According to the lawsuit, Elden claims his “true identity and legal name are forever tied to the commercial sexual exploitation he experienced as a minor which has been distributed and sold worldwide from the time he was a baby to the present day.” The lawsuit also alleges Elden “has suffered and will continue to suffer lifelong damages” as a result of the cover, including “extreme and permanent emotional distress” as well as “interference with his normal development and educational progress” and “medical and psychological treatment”.
In 2015, Elden told The Guardian that the album cover had “always been a positive thing and opened doors for me.” He noted, “This story gave me an opportunity to work with Shepard Fairey for five years, which was an awesome experience. He is a huge music connoisseur: when he heard I was the Nirvana baby, he thought that was really cool.”

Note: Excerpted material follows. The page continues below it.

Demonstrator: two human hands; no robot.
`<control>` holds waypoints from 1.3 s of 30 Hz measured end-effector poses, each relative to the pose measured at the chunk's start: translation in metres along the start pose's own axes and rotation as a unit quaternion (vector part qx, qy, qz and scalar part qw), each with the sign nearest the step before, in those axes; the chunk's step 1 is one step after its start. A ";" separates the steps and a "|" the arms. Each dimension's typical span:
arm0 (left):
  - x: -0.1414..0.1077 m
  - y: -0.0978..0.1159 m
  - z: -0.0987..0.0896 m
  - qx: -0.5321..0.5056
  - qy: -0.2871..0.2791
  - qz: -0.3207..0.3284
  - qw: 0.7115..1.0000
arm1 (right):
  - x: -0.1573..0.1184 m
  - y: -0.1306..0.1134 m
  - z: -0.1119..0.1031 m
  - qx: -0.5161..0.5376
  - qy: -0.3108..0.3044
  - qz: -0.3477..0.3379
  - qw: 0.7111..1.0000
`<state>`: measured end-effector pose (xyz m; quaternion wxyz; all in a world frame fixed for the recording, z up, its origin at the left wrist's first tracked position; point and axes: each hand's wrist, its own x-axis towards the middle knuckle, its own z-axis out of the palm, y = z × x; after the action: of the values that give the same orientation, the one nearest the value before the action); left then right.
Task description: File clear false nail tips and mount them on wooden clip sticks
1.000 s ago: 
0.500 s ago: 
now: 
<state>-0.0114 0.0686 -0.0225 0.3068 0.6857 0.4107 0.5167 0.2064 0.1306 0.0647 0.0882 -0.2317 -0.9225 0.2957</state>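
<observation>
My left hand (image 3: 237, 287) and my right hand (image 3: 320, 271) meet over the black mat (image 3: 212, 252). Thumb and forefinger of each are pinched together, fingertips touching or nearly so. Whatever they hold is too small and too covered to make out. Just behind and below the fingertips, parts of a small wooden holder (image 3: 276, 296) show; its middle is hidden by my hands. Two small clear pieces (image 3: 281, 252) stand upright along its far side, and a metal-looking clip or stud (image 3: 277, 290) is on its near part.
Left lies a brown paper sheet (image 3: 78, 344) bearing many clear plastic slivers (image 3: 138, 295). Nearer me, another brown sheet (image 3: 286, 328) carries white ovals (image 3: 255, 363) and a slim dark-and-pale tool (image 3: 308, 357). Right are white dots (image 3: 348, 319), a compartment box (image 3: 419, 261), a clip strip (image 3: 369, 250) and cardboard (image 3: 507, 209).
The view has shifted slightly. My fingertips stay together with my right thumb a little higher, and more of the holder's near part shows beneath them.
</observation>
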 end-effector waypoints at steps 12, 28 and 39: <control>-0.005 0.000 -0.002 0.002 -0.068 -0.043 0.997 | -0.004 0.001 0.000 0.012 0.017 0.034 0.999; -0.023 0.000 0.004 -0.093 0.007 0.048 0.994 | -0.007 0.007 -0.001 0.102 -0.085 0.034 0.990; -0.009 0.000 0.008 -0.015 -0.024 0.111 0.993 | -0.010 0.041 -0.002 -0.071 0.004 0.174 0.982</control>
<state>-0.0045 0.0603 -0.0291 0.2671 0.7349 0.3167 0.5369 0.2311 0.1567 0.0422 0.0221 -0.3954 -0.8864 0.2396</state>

However, he seemed to have changed his mind less than a year later. He told Time magazine that the project made him “a little upset” considering his unrequested fame. “I just woke up already being a part of this huge project,” he told the outlet. “It’s pretty difficult — you feel like you’re famous for nothing.”
He added, “It’s hard not to get upset when you hear how much money was involved. [When] I go to a baseball game and think about it: ‘Man, everybody at this baseball game has probably seen my little baby penis,’ I feel like I got part of my human rights revoked.”